_EXERCISE DESCRIPTION_
Nothing should appear in the answer except the lines from the one containing "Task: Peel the" through the end of the listing, repeated exactly.

_EXTRACTED ENTRIES_
_____

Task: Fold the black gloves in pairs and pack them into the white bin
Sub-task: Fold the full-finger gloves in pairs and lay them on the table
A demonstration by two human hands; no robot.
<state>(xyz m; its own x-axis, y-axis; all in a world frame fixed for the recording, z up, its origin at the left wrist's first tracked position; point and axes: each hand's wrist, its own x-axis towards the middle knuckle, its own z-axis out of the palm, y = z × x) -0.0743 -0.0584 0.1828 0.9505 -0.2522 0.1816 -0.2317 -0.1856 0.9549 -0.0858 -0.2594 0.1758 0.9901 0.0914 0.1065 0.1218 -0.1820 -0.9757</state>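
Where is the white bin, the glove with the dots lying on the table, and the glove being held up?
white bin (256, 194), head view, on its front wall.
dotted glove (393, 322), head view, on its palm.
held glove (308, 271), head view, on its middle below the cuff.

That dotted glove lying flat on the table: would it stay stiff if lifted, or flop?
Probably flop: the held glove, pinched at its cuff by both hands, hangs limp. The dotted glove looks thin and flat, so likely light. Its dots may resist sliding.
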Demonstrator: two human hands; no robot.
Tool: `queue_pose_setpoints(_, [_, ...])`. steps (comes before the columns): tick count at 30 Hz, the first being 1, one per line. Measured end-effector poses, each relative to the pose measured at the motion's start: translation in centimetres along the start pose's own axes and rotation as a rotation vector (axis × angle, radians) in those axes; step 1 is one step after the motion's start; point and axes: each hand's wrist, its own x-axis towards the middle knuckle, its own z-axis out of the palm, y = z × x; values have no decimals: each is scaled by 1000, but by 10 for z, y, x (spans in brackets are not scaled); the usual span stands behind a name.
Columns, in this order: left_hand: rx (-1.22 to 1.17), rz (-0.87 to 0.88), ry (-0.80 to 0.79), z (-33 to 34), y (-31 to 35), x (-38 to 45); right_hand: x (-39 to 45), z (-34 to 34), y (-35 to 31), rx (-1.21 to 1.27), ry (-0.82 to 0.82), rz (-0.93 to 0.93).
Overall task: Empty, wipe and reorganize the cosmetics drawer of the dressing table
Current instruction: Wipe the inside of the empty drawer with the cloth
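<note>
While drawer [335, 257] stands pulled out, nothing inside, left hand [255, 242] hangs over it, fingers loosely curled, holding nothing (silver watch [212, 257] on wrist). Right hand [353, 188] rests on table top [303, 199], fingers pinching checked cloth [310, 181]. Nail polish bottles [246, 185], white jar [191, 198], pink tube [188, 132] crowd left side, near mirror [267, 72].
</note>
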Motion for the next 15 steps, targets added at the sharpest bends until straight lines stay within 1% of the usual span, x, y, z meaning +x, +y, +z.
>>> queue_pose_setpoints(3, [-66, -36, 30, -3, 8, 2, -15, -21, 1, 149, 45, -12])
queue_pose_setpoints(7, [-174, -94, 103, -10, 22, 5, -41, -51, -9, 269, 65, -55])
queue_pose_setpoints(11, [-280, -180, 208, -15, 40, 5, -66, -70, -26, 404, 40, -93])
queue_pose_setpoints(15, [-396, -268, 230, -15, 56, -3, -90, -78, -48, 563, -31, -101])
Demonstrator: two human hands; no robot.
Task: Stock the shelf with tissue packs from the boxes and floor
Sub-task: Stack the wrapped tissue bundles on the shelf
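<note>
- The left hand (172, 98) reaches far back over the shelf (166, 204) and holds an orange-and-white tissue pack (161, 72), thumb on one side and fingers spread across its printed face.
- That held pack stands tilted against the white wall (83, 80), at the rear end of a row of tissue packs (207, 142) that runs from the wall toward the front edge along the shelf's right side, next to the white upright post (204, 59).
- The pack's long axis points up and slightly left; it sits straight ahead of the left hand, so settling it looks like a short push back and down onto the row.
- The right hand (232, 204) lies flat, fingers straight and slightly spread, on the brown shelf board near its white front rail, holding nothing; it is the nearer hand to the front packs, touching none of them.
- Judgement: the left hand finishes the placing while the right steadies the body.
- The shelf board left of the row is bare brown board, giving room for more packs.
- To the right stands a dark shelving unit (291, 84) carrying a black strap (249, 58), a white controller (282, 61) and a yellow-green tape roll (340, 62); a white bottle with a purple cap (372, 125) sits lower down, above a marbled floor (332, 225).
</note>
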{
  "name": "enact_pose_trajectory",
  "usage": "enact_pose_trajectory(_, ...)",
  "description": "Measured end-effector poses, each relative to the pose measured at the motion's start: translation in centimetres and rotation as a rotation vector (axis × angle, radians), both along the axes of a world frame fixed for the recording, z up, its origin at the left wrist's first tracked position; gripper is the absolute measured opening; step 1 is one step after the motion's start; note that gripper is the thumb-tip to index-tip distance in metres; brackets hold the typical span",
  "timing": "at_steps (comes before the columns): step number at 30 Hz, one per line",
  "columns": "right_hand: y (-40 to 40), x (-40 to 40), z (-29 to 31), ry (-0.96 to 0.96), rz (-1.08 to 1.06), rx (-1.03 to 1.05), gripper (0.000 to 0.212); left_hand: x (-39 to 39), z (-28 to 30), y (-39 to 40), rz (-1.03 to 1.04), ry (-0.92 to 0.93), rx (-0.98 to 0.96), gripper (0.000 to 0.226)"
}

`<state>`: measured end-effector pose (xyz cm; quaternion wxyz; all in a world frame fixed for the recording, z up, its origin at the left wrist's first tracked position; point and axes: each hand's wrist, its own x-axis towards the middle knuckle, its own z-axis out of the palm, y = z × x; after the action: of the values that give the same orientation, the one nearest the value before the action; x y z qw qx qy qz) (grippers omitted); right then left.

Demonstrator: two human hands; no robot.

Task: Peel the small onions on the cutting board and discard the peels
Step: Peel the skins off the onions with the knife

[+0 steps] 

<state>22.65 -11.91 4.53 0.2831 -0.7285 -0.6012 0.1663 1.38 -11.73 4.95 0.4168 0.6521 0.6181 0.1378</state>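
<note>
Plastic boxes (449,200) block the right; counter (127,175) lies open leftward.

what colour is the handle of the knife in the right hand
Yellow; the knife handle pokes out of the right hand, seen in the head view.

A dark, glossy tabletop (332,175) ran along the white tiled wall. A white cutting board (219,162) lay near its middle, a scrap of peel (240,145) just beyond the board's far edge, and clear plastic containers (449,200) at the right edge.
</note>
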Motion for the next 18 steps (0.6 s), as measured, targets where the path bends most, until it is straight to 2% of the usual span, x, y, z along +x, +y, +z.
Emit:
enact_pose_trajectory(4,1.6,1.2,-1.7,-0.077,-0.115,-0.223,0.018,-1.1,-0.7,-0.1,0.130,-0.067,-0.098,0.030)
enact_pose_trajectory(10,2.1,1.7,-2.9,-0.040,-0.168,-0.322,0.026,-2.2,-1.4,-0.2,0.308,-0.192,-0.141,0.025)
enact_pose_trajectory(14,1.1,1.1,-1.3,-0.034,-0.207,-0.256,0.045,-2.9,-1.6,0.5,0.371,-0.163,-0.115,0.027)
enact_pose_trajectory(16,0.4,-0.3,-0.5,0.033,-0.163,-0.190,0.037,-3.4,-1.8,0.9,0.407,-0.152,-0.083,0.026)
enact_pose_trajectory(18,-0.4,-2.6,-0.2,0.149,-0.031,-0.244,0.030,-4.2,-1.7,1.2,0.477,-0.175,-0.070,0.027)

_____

_SOLUTION FOR THIS EXERCISE_
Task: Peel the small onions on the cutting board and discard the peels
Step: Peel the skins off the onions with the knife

[+0 steps] 

<state>22.65 -11.91 4.53 0.2831 -0.7285 -0.6012 0.1663 1.38 -11.73 4.95 0.4168 0.6521 0.6181 0.1378</state>
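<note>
Plastic boxes (449,200) block the right; counter (127,175) lies open leftward.

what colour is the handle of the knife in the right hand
Yellow; the knife handle pokes out of the right hand, seen in the head view.

A dark, glossy tabletop (332,175) ran along the white tiled wall. A white cutting board (219,162) lay near its middle, a scrap of peel (240,145) just beyond the board's far edge, and clear plastic containers (449,200) at the right edge.
</note>
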Motion for the next 18 steps (0.6 s), as measured, targets where the path bends most, until it is straight to 2% of the usual span, x, y, z along +x, +y, +z.
Emit:
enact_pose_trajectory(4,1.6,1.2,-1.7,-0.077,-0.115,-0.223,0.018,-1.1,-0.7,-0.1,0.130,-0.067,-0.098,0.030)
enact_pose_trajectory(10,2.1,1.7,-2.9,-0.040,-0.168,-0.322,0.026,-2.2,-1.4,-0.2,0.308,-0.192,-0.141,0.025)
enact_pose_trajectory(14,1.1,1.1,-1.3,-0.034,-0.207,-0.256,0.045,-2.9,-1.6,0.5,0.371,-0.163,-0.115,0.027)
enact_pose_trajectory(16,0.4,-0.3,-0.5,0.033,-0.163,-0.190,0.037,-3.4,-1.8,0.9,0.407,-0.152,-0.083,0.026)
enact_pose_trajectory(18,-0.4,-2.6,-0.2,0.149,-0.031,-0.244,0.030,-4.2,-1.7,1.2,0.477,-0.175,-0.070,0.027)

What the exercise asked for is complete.